## WHAT YOU ARE ASKED TO DO
Give a verbatim copy of the lines below, minus the pictures.

## SUPPLIED DATA
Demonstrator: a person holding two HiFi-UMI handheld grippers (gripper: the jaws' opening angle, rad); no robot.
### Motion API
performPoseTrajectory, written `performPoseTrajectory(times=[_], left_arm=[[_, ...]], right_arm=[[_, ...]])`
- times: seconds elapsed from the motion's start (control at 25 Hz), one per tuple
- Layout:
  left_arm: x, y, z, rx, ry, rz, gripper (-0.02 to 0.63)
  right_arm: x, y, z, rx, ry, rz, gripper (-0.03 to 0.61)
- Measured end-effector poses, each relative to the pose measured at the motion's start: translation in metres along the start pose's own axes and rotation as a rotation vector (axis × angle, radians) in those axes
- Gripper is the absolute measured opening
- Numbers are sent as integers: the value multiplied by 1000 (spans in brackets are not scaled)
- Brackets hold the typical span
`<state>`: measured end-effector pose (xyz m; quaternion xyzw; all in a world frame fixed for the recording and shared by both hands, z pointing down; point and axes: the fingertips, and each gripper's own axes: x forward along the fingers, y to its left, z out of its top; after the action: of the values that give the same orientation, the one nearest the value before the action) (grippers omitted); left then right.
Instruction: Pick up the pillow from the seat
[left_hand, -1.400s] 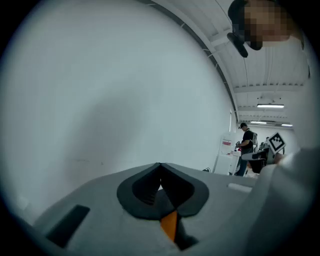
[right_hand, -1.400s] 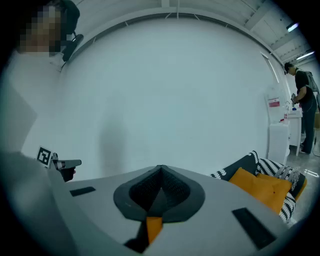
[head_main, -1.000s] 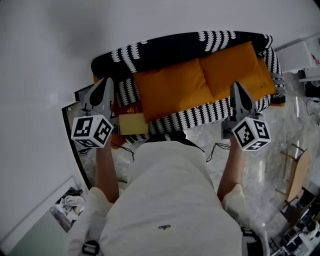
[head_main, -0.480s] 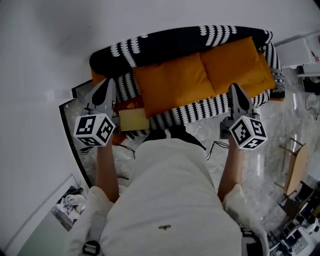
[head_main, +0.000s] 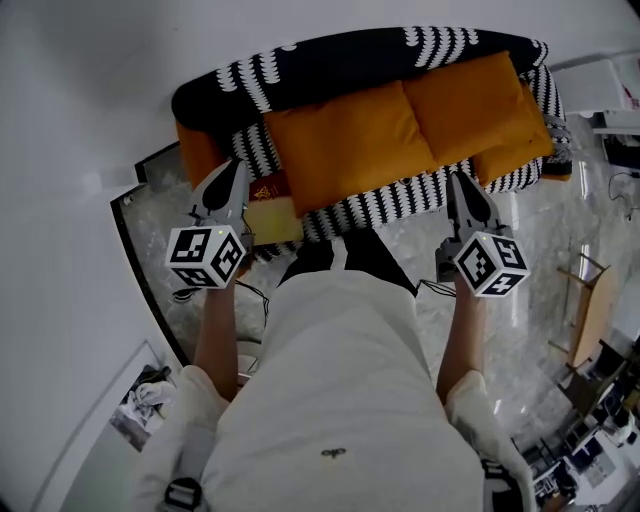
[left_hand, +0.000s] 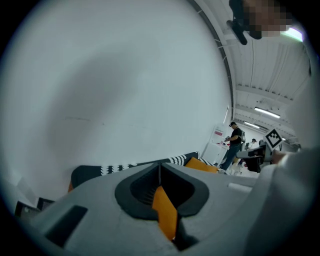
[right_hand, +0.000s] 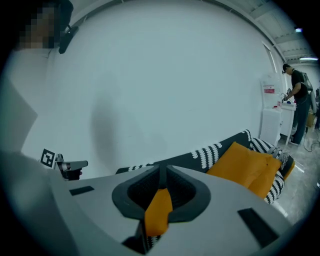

## SOLUTION TO THIS PROBLEM
Demonstrator: a person holding two HiFi-UMI handheld grippers (gripper: the jaws' opening angle, rad); no robot.
### Motion API
performPoseTrajectory, written `performPoseTrajectory(times=[_], left_arm=[[_, ...]], right_arm=[[_, ...]])`
- times: seconds elapsed from the motion's start (control at 25 Hz), one per tuple
- Layout:
  left_arm: x, y, z, rx, ry, rz, gripper (-0.02 to 0.63)
  right_arm: x, y, z, rx, ry, rz, gripper (-0.03 to 0.61)
- Measured end-effector poses, each relative to the pose measured at the motion's start: translation in metres along the start pose's own axes and rotation as a rotation vector (axis × angle, radians) in those axes
- Gripper is the absolute measured opening
- Numbers are sent as integers: the value multiplied by 1000 (spans in brackets are not scaled)
- Brackets hold the typical span
`<state>`: measured end-effector pose (xyz m; quaternion xyzw; all in a world frame fixed for the recording and shared by both hands, z pointing down; point and axes: the fingertips, and each gripper's own axes: x forward along the fingers, y to its left, z out of its top; after the action: of the values that give the same orientation, the one nearest the value before the action) (grippers omitted); left then right.
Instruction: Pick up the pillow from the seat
[left_hand, -1.400s] 
[right_hand, -1.400s] 
[head_main, -1.000s] 
[head_main, -0.480s] 
[head_main, +0.000s] 
[left_hand, +0.000s] 
[right_hand, +0.000s] 

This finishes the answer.